= WHAT YOU HAVE TO DO =
Working from the entries below, give again each line from the first through the one containing "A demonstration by", exactly and with nothing else.

= STUDY MATERIAL =
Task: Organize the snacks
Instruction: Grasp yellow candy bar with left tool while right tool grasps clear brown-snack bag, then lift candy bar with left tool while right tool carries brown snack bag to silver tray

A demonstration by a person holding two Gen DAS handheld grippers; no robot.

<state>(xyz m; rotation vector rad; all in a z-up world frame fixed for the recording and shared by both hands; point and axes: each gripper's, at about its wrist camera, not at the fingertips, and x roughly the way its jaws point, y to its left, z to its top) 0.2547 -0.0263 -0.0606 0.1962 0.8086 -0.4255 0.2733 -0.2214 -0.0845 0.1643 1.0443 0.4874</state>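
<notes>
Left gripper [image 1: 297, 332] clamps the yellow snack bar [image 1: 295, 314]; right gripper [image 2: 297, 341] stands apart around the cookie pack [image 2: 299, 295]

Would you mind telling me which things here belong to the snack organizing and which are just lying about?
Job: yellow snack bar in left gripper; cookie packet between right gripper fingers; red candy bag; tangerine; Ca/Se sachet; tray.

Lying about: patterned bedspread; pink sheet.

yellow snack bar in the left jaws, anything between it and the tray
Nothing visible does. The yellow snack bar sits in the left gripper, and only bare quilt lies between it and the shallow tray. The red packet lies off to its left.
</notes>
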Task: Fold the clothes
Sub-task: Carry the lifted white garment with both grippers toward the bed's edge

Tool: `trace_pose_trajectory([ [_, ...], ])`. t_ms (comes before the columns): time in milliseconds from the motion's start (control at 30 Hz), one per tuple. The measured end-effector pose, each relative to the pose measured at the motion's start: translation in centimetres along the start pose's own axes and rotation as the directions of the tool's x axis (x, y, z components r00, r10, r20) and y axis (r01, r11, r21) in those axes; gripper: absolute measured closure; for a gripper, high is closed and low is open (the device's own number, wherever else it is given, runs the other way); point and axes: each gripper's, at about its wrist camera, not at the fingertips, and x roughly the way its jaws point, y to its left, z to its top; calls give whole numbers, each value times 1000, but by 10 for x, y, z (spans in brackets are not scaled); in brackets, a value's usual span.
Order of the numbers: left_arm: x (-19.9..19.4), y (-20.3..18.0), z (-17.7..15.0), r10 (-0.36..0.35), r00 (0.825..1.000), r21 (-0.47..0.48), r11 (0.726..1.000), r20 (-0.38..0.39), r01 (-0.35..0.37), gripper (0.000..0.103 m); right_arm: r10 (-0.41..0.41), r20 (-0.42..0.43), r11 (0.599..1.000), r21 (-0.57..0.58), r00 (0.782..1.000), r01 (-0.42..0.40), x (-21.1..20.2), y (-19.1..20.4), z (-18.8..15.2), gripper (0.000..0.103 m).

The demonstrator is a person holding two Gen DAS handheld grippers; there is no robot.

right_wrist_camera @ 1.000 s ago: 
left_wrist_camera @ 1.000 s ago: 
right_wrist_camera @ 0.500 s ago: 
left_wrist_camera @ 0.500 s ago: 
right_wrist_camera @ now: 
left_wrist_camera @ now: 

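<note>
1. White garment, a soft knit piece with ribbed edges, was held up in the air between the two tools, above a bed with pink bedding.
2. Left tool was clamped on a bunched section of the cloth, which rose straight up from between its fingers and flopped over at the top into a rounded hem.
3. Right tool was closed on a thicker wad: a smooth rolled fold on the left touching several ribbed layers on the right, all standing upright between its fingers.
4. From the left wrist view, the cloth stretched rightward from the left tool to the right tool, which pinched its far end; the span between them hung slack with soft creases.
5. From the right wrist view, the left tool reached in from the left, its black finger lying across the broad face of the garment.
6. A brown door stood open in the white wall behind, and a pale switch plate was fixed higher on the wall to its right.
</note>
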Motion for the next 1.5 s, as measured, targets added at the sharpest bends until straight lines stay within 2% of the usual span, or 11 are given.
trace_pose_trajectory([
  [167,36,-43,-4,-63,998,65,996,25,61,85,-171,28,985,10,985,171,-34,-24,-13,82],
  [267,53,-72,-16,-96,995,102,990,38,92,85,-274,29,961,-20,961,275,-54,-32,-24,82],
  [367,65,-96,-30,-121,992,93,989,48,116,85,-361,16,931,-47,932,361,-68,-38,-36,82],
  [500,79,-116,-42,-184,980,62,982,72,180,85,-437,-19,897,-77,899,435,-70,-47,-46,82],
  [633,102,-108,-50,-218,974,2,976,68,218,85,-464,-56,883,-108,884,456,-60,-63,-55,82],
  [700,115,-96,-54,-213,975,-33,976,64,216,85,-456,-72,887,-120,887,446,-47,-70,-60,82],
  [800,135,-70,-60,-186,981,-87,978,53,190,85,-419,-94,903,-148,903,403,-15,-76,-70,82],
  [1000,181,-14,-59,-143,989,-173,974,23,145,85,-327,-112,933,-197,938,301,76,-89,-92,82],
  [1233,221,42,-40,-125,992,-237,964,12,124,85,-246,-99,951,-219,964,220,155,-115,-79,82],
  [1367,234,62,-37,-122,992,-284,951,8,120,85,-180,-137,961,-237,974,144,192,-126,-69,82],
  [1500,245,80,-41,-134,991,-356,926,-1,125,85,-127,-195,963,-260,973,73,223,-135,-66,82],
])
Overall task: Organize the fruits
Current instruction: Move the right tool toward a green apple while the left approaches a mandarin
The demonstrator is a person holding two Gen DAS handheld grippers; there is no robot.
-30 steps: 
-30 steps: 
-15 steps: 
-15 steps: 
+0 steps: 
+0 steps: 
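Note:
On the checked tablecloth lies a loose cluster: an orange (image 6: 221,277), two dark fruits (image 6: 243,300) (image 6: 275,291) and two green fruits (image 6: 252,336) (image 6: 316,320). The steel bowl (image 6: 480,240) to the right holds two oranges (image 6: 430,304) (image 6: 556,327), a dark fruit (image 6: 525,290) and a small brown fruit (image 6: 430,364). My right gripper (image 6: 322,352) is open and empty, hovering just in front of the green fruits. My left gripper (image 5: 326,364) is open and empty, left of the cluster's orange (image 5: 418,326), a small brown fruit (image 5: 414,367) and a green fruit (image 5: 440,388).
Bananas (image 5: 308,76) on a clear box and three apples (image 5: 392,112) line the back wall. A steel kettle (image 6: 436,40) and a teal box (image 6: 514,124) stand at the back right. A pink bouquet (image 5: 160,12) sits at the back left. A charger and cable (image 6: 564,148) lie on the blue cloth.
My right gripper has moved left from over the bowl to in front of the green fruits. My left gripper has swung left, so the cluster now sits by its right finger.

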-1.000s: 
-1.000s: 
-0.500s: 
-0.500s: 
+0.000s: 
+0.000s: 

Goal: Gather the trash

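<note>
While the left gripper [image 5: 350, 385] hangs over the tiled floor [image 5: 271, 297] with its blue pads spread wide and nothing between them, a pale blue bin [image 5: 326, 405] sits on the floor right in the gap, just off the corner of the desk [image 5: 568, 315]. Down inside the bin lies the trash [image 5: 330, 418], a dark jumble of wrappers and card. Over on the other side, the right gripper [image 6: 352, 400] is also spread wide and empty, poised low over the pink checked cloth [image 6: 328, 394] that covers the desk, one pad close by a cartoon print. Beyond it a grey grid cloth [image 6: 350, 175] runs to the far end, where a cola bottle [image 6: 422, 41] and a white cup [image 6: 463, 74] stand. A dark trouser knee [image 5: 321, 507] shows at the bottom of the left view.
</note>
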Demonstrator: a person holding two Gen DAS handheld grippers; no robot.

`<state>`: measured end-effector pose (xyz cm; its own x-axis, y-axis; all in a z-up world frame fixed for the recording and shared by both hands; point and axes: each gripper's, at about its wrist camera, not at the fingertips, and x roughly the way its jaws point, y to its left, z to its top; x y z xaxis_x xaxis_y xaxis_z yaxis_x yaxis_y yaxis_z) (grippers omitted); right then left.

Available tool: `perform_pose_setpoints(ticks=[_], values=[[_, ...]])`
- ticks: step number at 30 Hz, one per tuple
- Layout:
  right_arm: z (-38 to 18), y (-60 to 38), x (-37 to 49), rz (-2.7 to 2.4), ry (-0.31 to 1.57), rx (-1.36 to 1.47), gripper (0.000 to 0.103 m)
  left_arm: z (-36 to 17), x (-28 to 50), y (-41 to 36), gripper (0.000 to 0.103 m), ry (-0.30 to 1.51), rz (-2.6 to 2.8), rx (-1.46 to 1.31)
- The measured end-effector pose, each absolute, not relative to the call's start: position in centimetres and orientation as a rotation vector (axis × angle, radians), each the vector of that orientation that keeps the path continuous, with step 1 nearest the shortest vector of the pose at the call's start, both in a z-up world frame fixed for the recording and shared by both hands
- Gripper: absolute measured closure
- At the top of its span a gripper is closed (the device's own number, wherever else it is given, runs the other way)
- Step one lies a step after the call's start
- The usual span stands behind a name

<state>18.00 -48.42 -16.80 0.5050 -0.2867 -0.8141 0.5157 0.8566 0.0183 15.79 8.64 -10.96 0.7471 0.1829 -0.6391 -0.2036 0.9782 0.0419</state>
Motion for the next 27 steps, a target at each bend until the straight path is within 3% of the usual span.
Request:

= TASK SOLUTION =
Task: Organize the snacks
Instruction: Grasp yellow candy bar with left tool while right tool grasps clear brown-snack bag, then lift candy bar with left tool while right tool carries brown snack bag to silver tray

A demonstration by a person holding two Gen DAS handheld grippers; no robot.

Nothing else remains for the exercise.